Wednesday’s auction showed they were not using this so-called nuclear option yet. But countries may have no choice but to own fewer U.S. government bonds if Trump is successful in shrinking the U.S. trade deficit, as that will result in Americans sending less money overseas to pay for goods. That means fewer dollars for countries to buy Treasuries.
Backfiring on White House
The move higher in yields is trouble for both the Trump administration and the Fed. The White House for a time could have taken solace that the tumultuous tariff rollout was at least lowering rates, providing a buffer for consumers. But then rates rebounded this week.

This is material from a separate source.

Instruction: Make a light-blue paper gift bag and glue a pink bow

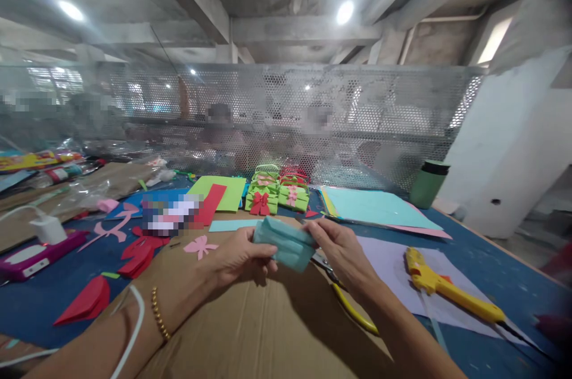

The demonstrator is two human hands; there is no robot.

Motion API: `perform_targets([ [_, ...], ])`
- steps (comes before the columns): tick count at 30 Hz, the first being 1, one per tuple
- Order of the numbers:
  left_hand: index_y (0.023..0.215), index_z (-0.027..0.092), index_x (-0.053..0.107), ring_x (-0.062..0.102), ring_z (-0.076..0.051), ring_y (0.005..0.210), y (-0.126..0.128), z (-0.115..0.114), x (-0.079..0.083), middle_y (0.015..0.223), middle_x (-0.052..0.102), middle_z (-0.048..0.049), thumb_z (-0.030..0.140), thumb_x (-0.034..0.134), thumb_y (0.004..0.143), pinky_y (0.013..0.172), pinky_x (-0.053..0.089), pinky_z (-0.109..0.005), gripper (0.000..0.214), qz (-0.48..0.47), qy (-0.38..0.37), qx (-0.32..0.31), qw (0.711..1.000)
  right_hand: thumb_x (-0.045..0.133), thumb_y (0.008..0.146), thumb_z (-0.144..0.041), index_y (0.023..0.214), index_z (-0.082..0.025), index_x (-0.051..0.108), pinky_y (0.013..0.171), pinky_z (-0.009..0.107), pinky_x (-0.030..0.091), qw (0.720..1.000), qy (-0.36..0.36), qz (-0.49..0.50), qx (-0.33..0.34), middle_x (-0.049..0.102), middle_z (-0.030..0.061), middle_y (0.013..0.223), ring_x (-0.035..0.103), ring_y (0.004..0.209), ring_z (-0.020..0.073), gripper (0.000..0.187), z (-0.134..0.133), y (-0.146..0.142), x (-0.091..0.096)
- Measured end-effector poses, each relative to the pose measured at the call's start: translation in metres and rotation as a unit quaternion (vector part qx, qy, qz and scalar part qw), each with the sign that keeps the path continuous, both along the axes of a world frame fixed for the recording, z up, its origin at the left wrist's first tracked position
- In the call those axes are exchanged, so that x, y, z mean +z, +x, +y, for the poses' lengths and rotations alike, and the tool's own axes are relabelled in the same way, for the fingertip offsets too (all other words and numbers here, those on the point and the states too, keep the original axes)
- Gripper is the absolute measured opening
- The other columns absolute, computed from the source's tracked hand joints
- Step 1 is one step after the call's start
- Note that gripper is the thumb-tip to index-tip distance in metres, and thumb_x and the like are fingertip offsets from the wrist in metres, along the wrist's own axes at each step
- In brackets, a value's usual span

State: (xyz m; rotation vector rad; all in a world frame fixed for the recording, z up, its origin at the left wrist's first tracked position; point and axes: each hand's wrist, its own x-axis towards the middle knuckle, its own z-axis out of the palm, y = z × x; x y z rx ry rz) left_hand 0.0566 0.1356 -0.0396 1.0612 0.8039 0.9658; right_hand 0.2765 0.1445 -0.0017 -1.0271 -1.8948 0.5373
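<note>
1. Folded blue paper [288, 248]: up in both hands, above the cardboard [232, 325], roughly mid-view.
2. Long axis runs left to right, dipping toward the right end; creases follow the same line. One short end sits at the left hand, the other points right, under the right hand's fingertips. Broad face tilts toward the camera.
3. Left hand [243, 254]: gripping the paper's left end, thumb on the near face, other fingers curled behind/below.
4. Right hand [337, 245]: thumb and forefinger pinching the upper right edge; exact fingertip contact blurry.
5. Yellow-handled tool [355, 310]: on the cardboard by the right hand, head partly hidden.
6. Pink bow cutout [201, 246]: just left of the left hand, flat on the cardboard.
7. Blue strip [230, 225]: lying crosswise beyond the left hand.
8. Green paper bags [262, 191]: standing farther back, red and pink bows on front.
9. Yellow glue gun [431, 282]: right side, on a lilac sheet [379, 257], cord end toward lower right.
10. Purple power strip [56, 255]: far left, white plug in it.
</note>
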Motion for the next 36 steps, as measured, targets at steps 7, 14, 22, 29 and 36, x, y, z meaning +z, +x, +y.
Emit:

“Trump administration officials have been taking credit for the recent drop in bond yields and mortgage interest rates,” wrote Ed Yardeni of Yardeni Research in a note Tuesday evening. “Unfortunately, the 10-year Treasury bond yield is up.”
“Why is this happening? Fixed-income investors may be starting to worry that the Chinese and other foreigners might start selling their U.S. Treasuries,” added Yardeni.
Meanwhile, the Fed may be hesitant to cut official lending rates, currently at 4.25% to 4.50% for fed funds, if tariffs around the world boost inflation. Its hand may be forced if rates continue to spike and recession fears grow.
Even so, while a rate cut would affect short-term rates, it could backfire and fuel a bigger spike in long-term rates that are decided in the open market, as traders speculate a looser Fed will lead to even more inflation over the long term.
Trump said at the White House Wednesday afternoon that he did not issue the tariff pause because of markets but that he had noticed the rise in yields overnight.
“I was watching the bond market — the bond market is very tricky. But if you look at it right now it’s beautiful. The bond market right now is beautiful, but yeah I saw last night where people were getting a little queasy,” Trump said.